_Required action_: Please output the line containing "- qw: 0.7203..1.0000" and all lines that follow it in the data below, exactly, with no pictures.

_Available data_:
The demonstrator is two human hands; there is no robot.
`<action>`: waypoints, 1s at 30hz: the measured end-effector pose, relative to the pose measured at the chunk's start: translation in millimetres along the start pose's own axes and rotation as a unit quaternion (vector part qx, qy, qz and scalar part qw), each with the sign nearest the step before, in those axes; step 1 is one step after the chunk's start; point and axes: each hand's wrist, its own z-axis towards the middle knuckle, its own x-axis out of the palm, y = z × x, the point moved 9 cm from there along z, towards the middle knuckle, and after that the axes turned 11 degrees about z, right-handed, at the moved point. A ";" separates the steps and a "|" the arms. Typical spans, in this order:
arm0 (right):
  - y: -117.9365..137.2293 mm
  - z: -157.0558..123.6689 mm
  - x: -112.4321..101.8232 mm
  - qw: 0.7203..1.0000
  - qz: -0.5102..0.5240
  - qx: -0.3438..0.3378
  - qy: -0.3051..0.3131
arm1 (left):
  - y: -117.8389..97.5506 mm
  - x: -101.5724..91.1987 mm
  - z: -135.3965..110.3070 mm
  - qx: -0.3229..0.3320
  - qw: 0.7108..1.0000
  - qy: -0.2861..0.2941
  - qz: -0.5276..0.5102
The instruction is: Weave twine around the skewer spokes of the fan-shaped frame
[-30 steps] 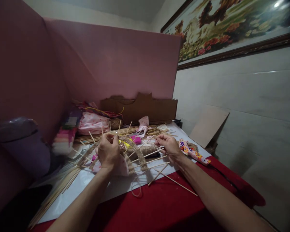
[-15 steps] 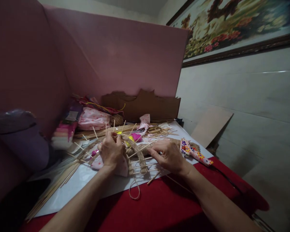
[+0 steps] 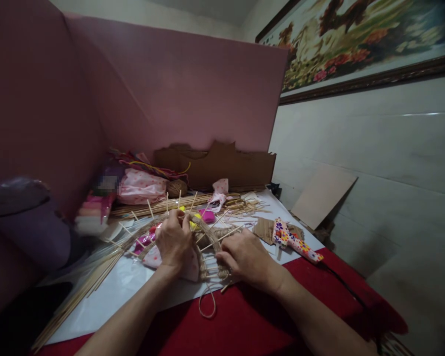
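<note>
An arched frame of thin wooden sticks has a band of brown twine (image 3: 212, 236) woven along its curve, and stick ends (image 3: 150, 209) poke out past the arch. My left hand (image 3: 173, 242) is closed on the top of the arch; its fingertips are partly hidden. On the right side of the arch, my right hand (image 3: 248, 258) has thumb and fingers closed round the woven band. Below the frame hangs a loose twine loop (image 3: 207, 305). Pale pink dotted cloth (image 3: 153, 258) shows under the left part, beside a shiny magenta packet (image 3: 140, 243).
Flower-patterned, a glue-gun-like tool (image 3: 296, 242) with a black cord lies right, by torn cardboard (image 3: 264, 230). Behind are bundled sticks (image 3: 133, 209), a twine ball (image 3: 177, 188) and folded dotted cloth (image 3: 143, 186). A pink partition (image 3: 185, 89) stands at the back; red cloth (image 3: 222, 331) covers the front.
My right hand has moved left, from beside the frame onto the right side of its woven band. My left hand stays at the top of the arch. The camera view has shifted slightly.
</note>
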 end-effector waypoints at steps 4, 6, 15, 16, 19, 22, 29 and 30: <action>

_Response for this exercise_:
  - qw: 0.7203..1.0000
  - qz: -0.5102..0.5240
  - qx: -0.3438..0.3378
  - qy: -0.3051..0.3131
arm1 (left):
  - y: -117.8389..97.5506 mm
  - x: -101.5724..91.1987 mm
  - z: -135.3965..110.3070 mm
  - qx: -0.3229..0.3320
  - qw: 0.7108..1.0000
  - qy: -0.2861..0.2941
  - qz: -0.5276..0.5102
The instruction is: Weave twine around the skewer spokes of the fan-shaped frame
[-30 steps] 
[-15 steps] 
[+0 steps] 
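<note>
An arched frame of thin wooden sticks has a band of brown twine (image 3: 212, 236) woven along its curve, and stick ends (image 3: 150, 209) poke out past the arch. My left hand (image 3: 173, 242) is closed on the top of the arch; its fingertips are partly hidden. On the right side of the arch, my right hand (image 3: 248, 258) has thumb and fingers closed round the woven band. Below the frame hangs a loose twine loop (image 3: 207, 305). Pale pink dotted cloth (image 3: 153, 258) shows under the left part, beside a shiny magenta packet (image 3: 140, 243).
Flower-patterned, a glue-gun-like tool (image 3: 296, 242) with a black cord lies right, by torn cardboard (image 3: 264, 230). Behind are bundled sticks (image 3: 133, 209), a twine ball (image 3: 177, 188) and folded dotted cloth (image 3: 143, 186). A pink partition (image 3: 185, 89) stands at the back; red cloth (image 3: 222, 331) covers the front.
My right hand has moved left, from beside the frame onto the right side of its woven band. My left hand stays at the top of the arch. The camera view has shifted slightly.
</note>
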 end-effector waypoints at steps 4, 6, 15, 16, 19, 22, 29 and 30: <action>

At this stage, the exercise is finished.